Paper ID: 1049
Title: Generalization Properties and Implicit Regularization for Multiple Passes SGM

Review #1
=====
Summary of the paper (Summarize the main claims/contributions of the paper.): The paper explores formally the notion that stopping SGD early is an effective regularization strategy. In particular, it characterizes a bias-variance tradeoff between the number of epochs taken, the magnitude of the step sizes taken, and a parameter (beta) of the problem (interpretable as the difficulty of achieving minimum risk with a low-norm parameter).  For particular problem settings (e.g. smooth losses), assuming we know the parameter beta, the tradeoff can be optimized: given a step schedule, we obtain advice on how many epochs to run (and vice versa).  The results are all given under (a) standard regularity assumptions (numbered 1 and 3) and (b) the assumption that the parameter beta exists (numbered 2).

Clarity - Justification: Generally, the paper reads clearly, especially in the sections providing technical results. The writing in the introduction could be improved by having a succinct statement of the main goal and technical result, concrete and upfront. 

Significance - Justification: The conceptual view of SGM as a statistical estimator is appealing, and in line with other recent work in the community that revisits iterative procedures as estimators. Here the theory focuses on the many-pass setting (as opposed to the more commonly studied online or streaming view). In this sense, this is a step among others in formalizing/characterizing an existing common intuition, using familiar technical tools.

Detailed comments. (Explain the basis for your ratings while providing constructive feedback.): It seems to me that one can practically always think of the parameter beta as 1 -- especially of the parameter set is closed. Perhaps I am misunderstanding, but if that's indeed the case, I would suggest emphasizing this.  I would also suggest relating/comparing the generalization bounds in the corollaries (under, say, beta=1) to the current known ones for SGM, at least in the single-pass setting, as it is suggested by several of the corollaries. 

=====

Review #2
=====
Summary of the paper (Summarize the main claims/contributions of the paper.): This paper provides an interesting perspective on the expected excess risk of stochastic gradient descent when running for more iterations than data points (SIGM, looping over the data) or precisely as many iterations as data points (SGM, which the existing theory supports), with different choices of step-sizes. The results herein broaden the scope of the results of Rosasco and Villa (2015) to handle general smooth and non-smooth losses. The results appear to be correct, are presented with important specializations that make them useful to the community, and the main message appears to be that one can get by with implicit regularization through early stopping to recover the same theoretical guarantees as single pass, while allowing for a less-specialized step-size which is agnostic of the unknown approximation-error parameter $\beta$ (provided one stops at a time related to $\beta$). Experimentally, SIGM appears to obtain poorer performance than SGM, so there may still be some gap in our theoretical understanding of SGM vs SIGM. 

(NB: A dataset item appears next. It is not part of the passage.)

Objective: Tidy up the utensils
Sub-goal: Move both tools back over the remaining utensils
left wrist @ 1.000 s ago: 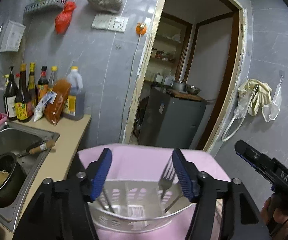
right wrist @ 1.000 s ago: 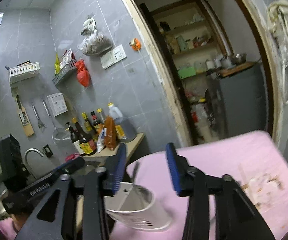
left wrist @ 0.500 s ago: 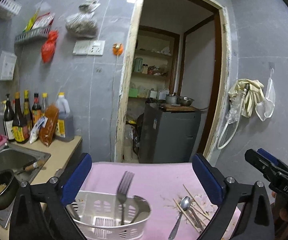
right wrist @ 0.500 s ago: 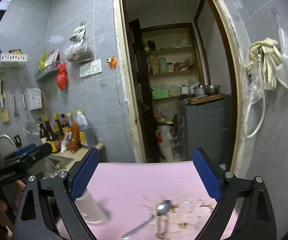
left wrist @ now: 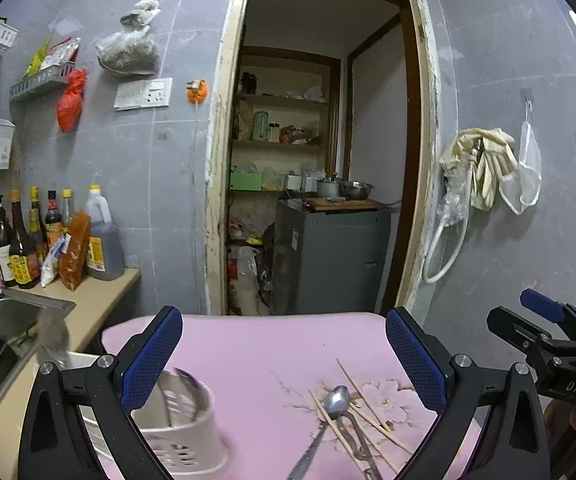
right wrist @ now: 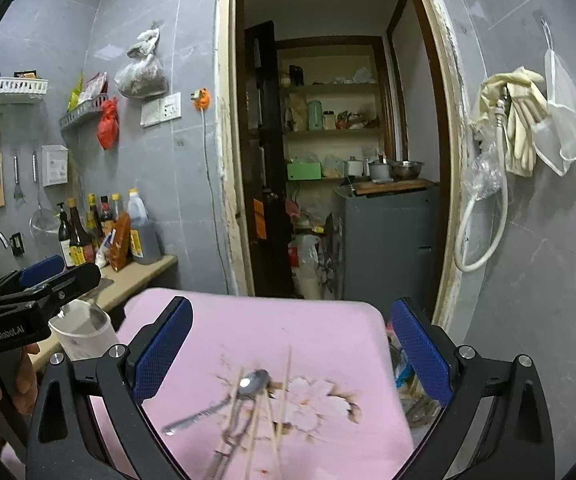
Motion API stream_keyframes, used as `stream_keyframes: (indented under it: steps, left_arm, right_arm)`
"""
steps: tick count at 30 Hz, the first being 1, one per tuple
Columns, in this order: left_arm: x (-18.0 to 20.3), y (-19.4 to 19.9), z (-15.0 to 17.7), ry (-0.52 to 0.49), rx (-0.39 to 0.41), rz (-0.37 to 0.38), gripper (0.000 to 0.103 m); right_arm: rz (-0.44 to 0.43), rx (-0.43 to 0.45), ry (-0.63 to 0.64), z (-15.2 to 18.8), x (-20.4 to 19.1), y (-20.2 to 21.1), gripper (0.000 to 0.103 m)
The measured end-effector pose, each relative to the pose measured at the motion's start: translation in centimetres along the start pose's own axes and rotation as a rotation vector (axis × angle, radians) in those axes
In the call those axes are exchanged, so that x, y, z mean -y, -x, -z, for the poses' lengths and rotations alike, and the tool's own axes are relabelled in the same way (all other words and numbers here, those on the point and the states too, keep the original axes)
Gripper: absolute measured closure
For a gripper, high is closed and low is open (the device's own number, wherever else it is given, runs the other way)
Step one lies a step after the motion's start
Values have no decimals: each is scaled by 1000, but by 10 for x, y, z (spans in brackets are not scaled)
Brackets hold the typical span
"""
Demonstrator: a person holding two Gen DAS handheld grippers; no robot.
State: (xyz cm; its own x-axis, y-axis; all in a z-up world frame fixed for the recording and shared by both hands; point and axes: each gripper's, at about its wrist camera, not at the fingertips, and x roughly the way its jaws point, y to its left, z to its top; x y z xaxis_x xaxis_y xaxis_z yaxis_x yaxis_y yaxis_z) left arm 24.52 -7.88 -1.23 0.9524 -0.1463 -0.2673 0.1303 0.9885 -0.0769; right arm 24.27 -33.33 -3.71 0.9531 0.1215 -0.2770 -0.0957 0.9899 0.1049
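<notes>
Now between picks: spoon and chopsticks lie loose mid-tabletop toward right edge; white holder at left edge holds fork. Left gripper and right gripper both spread wide, empty. Next, probably: right descends, pinches spoon handle.

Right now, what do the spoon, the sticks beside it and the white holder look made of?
Spoon: likely polished steel, grey with a bright glint. Chopsticks: probably bamboo or wood, thin, pale tan, matte. Holder: apparently white plastic, moulded with slots, though blurred.
</notes>
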Motion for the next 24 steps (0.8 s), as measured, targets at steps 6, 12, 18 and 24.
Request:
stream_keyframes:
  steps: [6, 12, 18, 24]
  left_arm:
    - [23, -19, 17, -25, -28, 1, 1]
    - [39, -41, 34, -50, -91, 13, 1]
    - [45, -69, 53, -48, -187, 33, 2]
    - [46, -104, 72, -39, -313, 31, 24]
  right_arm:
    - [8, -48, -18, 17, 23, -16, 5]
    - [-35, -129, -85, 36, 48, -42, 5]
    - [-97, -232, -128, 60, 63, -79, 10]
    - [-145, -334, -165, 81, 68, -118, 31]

Clarity - Justification: The paper was very clear.

Significance - Justification: The results of this paper are ``incremental'' in the sense that they broaden the scope of the results of Rosasco and Villa (2015); however, the increment is large enough to be significant as that paper only handled squared loss whereas the current paper handles general (convex) losses, both smooth and non-smooth. Developing generalization bounds, rather than optimization bounds, for SGM in cases where it runs over the data more than once is ripe for study, as in practice this is precisely what happens. I think the experimental results can also help guide future research (as discussed in Detailed comments).

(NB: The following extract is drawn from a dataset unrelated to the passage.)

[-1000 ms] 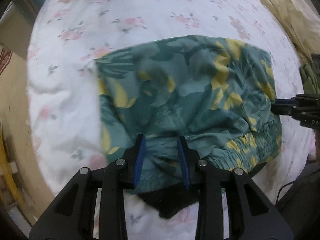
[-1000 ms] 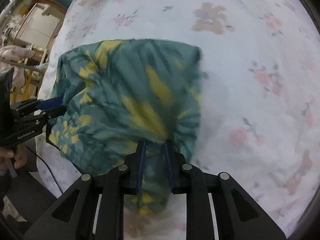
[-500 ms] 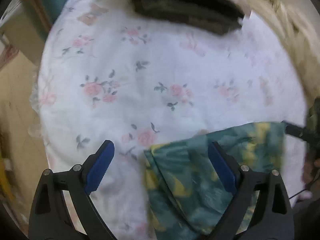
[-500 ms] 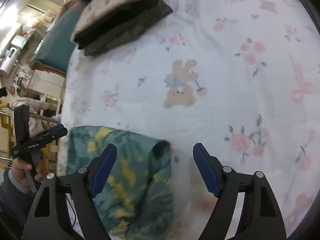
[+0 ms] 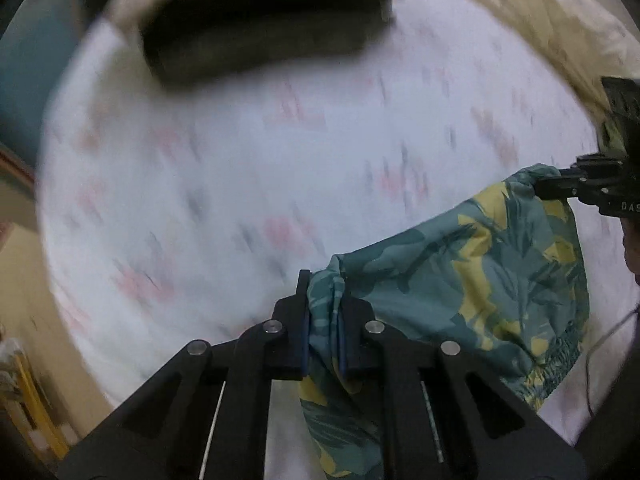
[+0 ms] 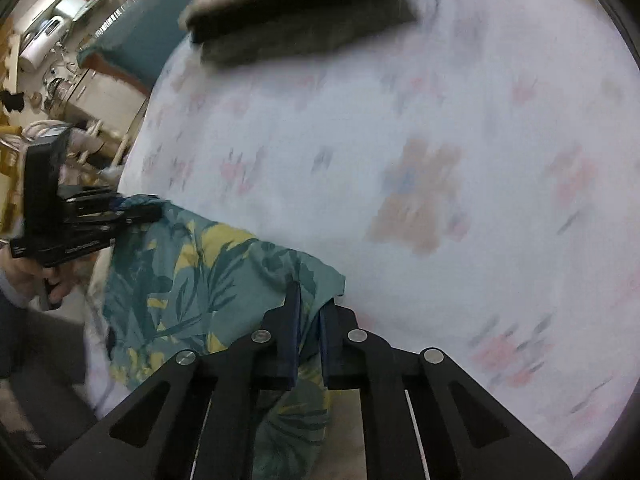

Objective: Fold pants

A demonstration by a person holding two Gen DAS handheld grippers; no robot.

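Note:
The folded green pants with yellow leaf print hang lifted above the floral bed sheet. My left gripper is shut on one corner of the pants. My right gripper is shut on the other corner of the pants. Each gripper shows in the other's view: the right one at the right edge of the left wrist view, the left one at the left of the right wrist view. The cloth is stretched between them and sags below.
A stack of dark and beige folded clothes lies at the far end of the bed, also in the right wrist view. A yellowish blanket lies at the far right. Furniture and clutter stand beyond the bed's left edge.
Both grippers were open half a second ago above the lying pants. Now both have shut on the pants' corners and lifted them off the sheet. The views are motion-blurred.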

Detailed comments. (Explain the basis for your ratings while providing constructive feedback.): \documentclass{article} \usepackage{amsmath,amssymb,amsfonts}  \begin{document}    I really do not have any major criticisms of this work. However, I am quite curious on the (what seems to be) inferior experimental performance of SIGM when run with a decaying step-size as compared to SIGM when running with a constant step size (which the authors noted). If the authors have some theoretical insight into this, it would be useful to include in the paper. If not, this would be good to understand for the future. Also, experimentally, SIGM appears to obtain poorer performance than SGM, so there may still be some gap in our theoretical understanding of SGM vs SIGM. If SIGM really cannot perform as well as SGM, this is unfortunate, as we then need to tune right from the beginning rather than relying on early stopping (which lets us defer the amount of regularization, ideally with some online monitoring process).  \subsection*{Minor comments}  I think the approximation error $D(\lambda)$ was meant to be defined as \begin{align*} D(\lambda) := \mathcal{E}(w_\lambda) - \inf_{w \in \mathcal{F}} \mathcal{E}(w) , \end{align*} where $w_\lambda := \arg \min_{w \in \mathcal{F}} \mathcal{E}(w) + \frac{\lambda}{2} \|w\|^2$.  The definition above is supported by the authors' statement on line 590-592 that ``Then the last term in the error decomposition corresponds to the approximation error.''  Also, in the math display on line 573-574, the last inequality can be strenghtened to equality.  \end{document} 

=====

Review #3
=====
Summary of the paper (Summarize the main claims/contributions of the paper.): This paper thoroughly examines the generalization performance of stochastic gradient descent algorithms within a statistical learning framework. The considered stochastic gradient descent algorithms allow multiple passes over the data, which is in fact an important and also frequently encountered setting, especially in training neural networks.   Main results presented in this paper can be summarized roughly as follows:  1. Considering a general loss function, with properly chosen step-size and running iterations, the authors show that the averaged iterate of the stochastic gradient descend algorithm is risk consistent in the sense of Theorem 1;  2. Considering the case when the loss function is smooth, the authors show that non-trivial convergence rates can be obtained for both averaged and the last iterate, see Theorem 2, and Corollaries 2, 3, 4, 5. Various circumstances concerning the step-size of the algorithm and the number of passes over the data can be encompassed.  For instance, the step-size can be either fixed or decayed while the number of passes can be either one or multiple;  3. Considering the case when the loss function is non-smooth, the authors also show that meaningful convergence rates can be also derived under mild assumptions, although the obtained convergence rates may not as sharp as those for the above cases;  4. Noticing the trade-off role that the step-sizes and/or the number of passes play, the authors claim that they are in fact implicit regularizers, as indicated in the title of this paper.   According to my reading, the analysis presented in this paper is rigorous and sound. Theoretical results concerning the generalization performance of SGD under various circumstances are comprehensive and important.  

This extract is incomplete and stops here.